▸ Task goal
Reproduce, character for character, the lines below from the first through the one with "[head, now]". Leave pictures out.
##### Extracted material
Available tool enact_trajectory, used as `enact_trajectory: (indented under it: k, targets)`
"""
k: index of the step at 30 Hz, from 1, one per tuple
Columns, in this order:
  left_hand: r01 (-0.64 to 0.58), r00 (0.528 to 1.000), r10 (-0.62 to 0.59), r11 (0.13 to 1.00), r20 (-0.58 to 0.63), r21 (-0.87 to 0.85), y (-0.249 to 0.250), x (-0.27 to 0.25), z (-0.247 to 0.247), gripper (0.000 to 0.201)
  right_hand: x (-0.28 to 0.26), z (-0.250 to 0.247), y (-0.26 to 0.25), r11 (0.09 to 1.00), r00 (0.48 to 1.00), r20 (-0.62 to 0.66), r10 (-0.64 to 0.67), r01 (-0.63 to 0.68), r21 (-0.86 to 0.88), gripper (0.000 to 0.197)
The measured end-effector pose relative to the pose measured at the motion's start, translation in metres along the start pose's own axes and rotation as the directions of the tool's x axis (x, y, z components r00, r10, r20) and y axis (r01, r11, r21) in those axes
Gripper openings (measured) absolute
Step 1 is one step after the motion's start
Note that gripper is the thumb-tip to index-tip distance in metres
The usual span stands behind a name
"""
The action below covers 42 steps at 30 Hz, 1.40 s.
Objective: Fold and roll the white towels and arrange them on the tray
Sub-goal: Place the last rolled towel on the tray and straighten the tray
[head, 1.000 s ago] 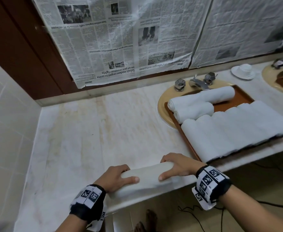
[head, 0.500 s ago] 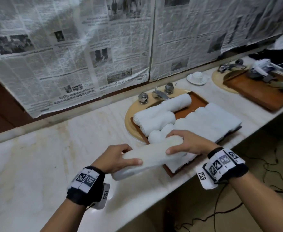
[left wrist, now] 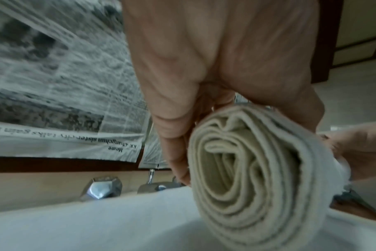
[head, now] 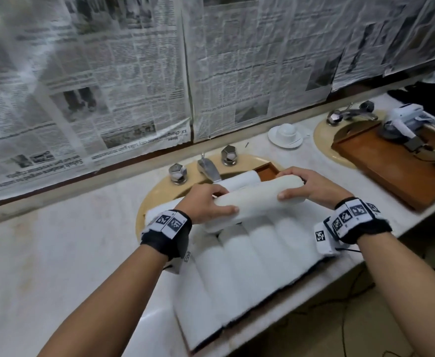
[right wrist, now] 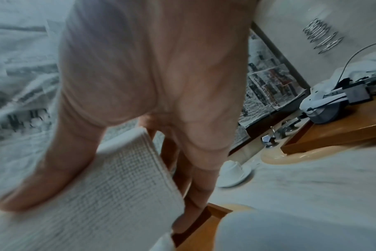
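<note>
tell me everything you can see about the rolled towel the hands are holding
The rolled towel is an off-white cloth wound into a tight cylinder; its end shows spiral layers in the left wrist view, and a waffle weave shows in the right wrist view. It lies roughly level, slanting slightly up toward the right. The left hand grips one end, the right hand the other. It is above the row of towels on the tray.
</note>
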<state>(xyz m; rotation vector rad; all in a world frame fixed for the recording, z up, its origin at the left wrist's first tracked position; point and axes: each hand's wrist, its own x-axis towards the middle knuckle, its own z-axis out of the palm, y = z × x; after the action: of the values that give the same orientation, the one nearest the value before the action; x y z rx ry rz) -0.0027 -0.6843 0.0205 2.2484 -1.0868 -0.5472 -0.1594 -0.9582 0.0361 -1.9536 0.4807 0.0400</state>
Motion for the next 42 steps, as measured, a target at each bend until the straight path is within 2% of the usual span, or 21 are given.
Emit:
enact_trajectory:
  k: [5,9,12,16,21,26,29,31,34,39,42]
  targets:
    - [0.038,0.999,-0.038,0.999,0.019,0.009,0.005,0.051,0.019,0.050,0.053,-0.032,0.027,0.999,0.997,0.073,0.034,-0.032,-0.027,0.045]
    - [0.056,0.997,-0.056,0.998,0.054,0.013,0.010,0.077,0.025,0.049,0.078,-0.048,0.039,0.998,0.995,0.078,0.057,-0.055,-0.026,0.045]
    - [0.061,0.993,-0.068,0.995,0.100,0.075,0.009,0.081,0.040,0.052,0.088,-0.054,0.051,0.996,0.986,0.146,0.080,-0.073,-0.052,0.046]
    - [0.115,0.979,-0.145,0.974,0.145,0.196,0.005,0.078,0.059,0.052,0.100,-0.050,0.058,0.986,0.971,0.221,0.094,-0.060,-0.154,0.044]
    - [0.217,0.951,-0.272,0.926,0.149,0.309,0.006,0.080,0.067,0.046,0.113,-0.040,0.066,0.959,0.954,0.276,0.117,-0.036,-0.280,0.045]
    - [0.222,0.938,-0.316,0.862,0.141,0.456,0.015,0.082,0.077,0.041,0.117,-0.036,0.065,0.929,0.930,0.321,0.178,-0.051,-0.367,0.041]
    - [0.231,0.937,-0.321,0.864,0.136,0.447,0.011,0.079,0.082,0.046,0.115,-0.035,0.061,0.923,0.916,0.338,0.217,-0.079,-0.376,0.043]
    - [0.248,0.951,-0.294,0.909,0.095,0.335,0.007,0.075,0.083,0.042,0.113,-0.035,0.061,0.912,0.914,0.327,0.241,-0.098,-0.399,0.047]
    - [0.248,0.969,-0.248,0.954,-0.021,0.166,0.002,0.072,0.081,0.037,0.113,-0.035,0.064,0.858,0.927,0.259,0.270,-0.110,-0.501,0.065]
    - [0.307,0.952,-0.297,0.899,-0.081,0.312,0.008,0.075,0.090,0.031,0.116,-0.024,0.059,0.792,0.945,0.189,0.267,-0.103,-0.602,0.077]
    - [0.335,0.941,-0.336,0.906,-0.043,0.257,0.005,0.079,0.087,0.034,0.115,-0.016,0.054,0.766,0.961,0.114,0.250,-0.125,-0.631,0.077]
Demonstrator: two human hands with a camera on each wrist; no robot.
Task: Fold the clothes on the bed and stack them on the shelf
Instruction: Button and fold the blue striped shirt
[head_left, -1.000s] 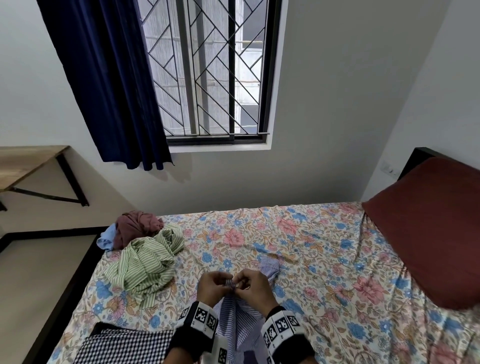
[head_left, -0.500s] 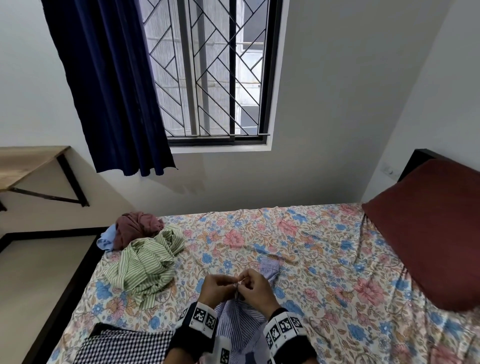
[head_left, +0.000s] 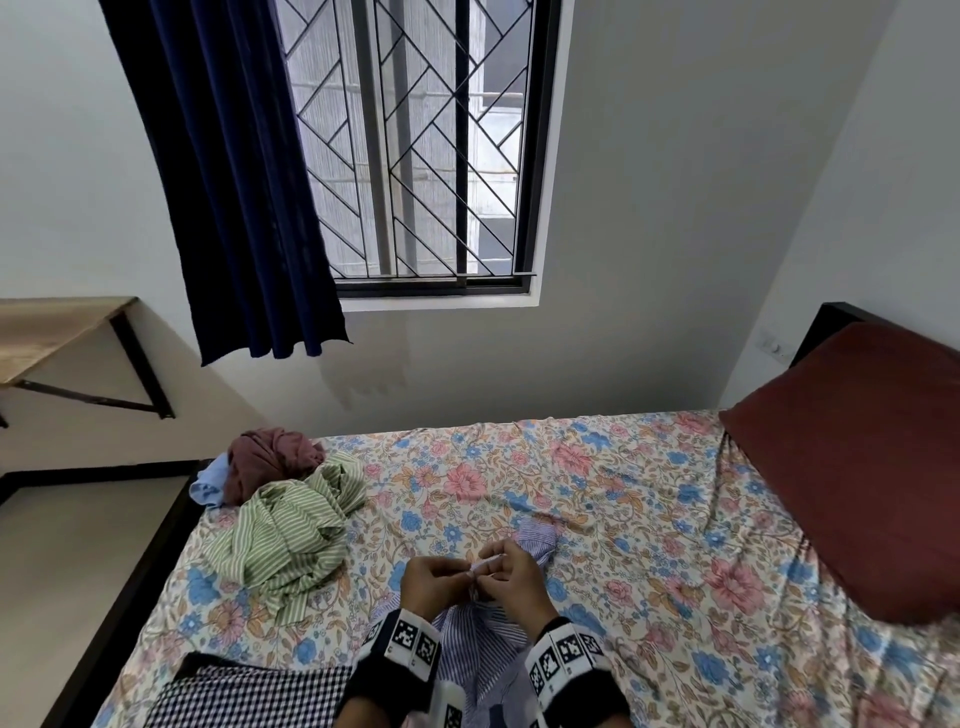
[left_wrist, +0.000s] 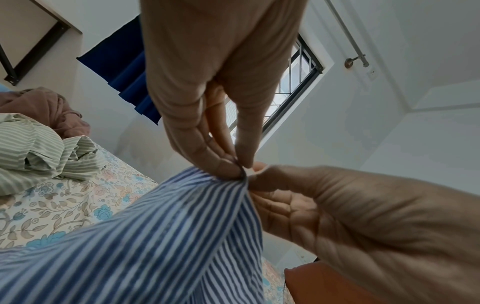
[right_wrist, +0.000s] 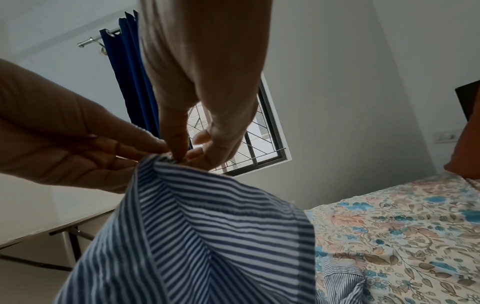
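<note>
Both hands meet over the near middle of the bed with the floral cotton sheet (head_left: 597, 493), working one small spot on a blue-and-white striped shirt (head_left: 478, 639) that hangs from the fingers and spreads down toward the person. The left hand (head_left: 436, 577) pinches an edge of the striped cloth between thumb and fingertips, the other fingers loosely curled; the right hand (head_left: 511, 577) pinches the same edge just beside it, so the fingertips of the two hands touch. A small pale piece shows between them — possibly a button, though it is too small to tell. In the left wrist view the shirt (left_wrist: 145, 236) is drawn up into a peak at the pinch. Toward the far left corner of the bed lies a heap of unfolded clothes: a crumpled green-and-white striped shirt (head_left: 291, 530), with a maroon garment (head_left: 270, 460) bunched behind it and a light blue garment (head_left: 210, 480) at its left. A black-and-white checked cloth (head_left: 249, 696) lies flat at the near left — beside the left wrist. A dark red pillow (head_left: 872, 467) sits at the right end, and a wooden wall shelf on black brackets (head_left: 57, 332) is mounted at the left wall.
</note>
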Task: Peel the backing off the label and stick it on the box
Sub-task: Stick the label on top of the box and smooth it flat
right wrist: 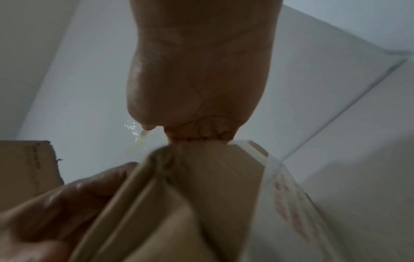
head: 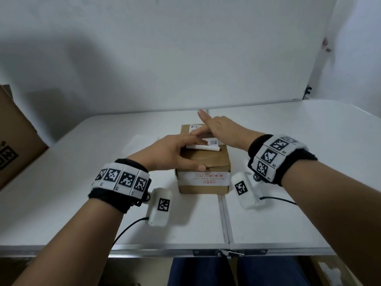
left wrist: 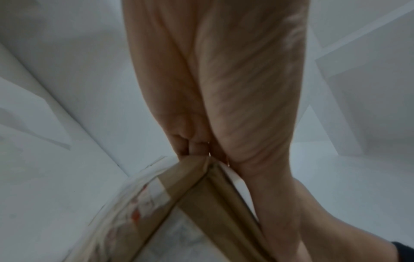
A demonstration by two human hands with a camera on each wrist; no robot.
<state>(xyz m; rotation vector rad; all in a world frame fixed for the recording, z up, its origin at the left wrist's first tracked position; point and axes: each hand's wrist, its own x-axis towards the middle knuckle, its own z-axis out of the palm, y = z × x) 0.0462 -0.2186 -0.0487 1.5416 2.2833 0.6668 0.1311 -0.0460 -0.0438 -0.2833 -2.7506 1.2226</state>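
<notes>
As seen from the head view, the small brown cardboard box (head: 203, 162) with red-printed white tape sits at table centre on the white folding table (head: 288, 182). On its top lies the white printed shipping label (head: 204, 144), near edge curled up and not yet stuck. Left hand (head: 171, 151): fingers straight, reaching toward 1 o'clock, tips on the label's left part, thumb along the box's near top edge. Right hand (head: 222, 129): flat, fingers extended toward 10 o'clock across the label's far half. A thin white sheet (head: 137, 145), possibly the peeled backing, lies at 9 o'clock of the box. Large brown carton (head: 16, 141) at far 9 o'clock.

Left wrist view: palm over a box corner; fingers (left wrist: 192, 143) bent down onto the top. What they touch is hidden.

Right wrist view: blurred; palm pressing down on the box top, fingertips hidden.

Judgement: peeling looks done; sticking is in hand. Next move calls for smoothing toward 6 o'clock to flatten the curled edge without creasing.
</notes>
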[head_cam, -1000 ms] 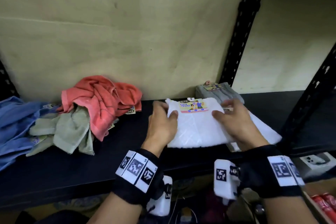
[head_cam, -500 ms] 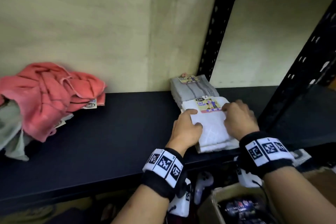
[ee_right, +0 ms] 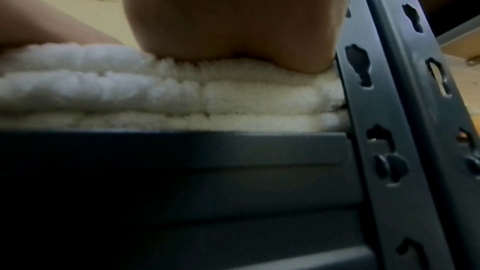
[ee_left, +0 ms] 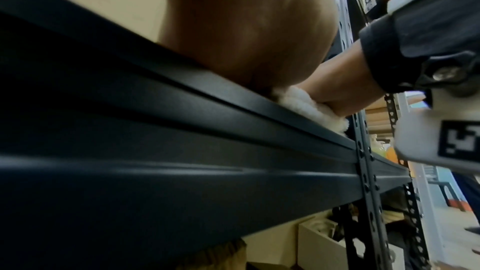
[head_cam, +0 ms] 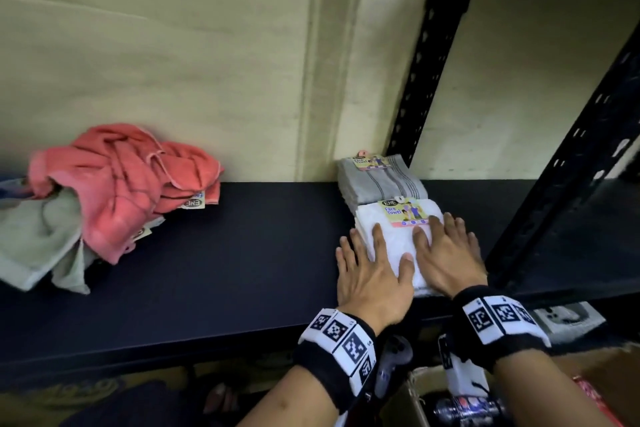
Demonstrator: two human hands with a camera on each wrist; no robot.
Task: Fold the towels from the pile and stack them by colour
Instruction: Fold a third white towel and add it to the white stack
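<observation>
A folded white towel (head_cam: 398, 236) with a paper label lies on a white stack near the shelf's right end. The stack's layered front edge (ee_right: 182, 93) fills the right wrist view. My left hand (head_cam: 367, 263) lies flat with straight fingers, partly on the towel's left edge and partly on the shelf. Flat on the towel's right half presses my right hand (head_cam: 446, 250). Behind the white stack sits a folded grey towel stack (head_cam: 381, 180) against the wall. The unfolded pile, a coral towel (head_cam: 121, 180) over a pale green one (head_cam: 38, 239), lies at the left.
The dark shelf board (head_cam: 225, 253) runs between pile and stacks. A black perforated upright (head_cam: 561, 184) stands just right of the white stack, another (head_cam: 426, 55) behind the grey one. Boxes and clutter (head_cam: 450, 402) sit below the shelf edge.
The white towel went from the shelf's middle to the right, onto the white stack in front of the grey one. Both hands flattened out on top of it.
</observation>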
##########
▸ Solution below
Available tool enact_trajectory, used as `enact_trajectory: (indented under it: k, targets)`
"""
k: index of the step at 30 Hz, from 1, one per tuple
Columns, in this order:
  left_hand: r01 (-0.64 to 0.58), r00 (0.528 to 1.000), r10 (-0.62 to 0.59), r11 (0.13 to 1.00), r20 (-0.58 to 0.63), r21 (-0.87 to 0.85), y (-0.249 to 0.250), x (-0.27 to 0.25), z (-0.247 to 0.247), gripper (0.000 to 0.201)
  right_hand: x (-0.28 to 0.26), z (-0.250 to 0.247), y (-0.26 to 0.25), r11 (0.09 to 1.00), r00 (0.48 to 1.00), r20 (-0.62 to 0.66), r10 (-0.64 to 0.67), r01 (-0.63 to 0.68), r21 (-0.86 to 0.88), gripper (0.000 to 0.197)
The measured end-effector pose relative to the pose measured at the motion's start, translation in metres along the start pose's own axes and rotation as the directions of the tool's x axis (x, y, z components r00, r10, r20) and y axis (r01, r11, r21) in those axes
Gripper openings (measured) absolute
Step 1 is one step after the motion's start
Note that gripper is the thumb-tip to index-tip distance in metres
The usual span stands behind a name
"""
The action below covers 42 steps at 30 Hz, 1.40 s.
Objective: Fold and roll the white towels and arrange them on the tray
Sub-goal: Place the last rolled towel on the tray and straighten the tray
[head, 1.000 s ago] 
[head, 0.500 s ago] 
[left wrist, now] 
[head, now] 

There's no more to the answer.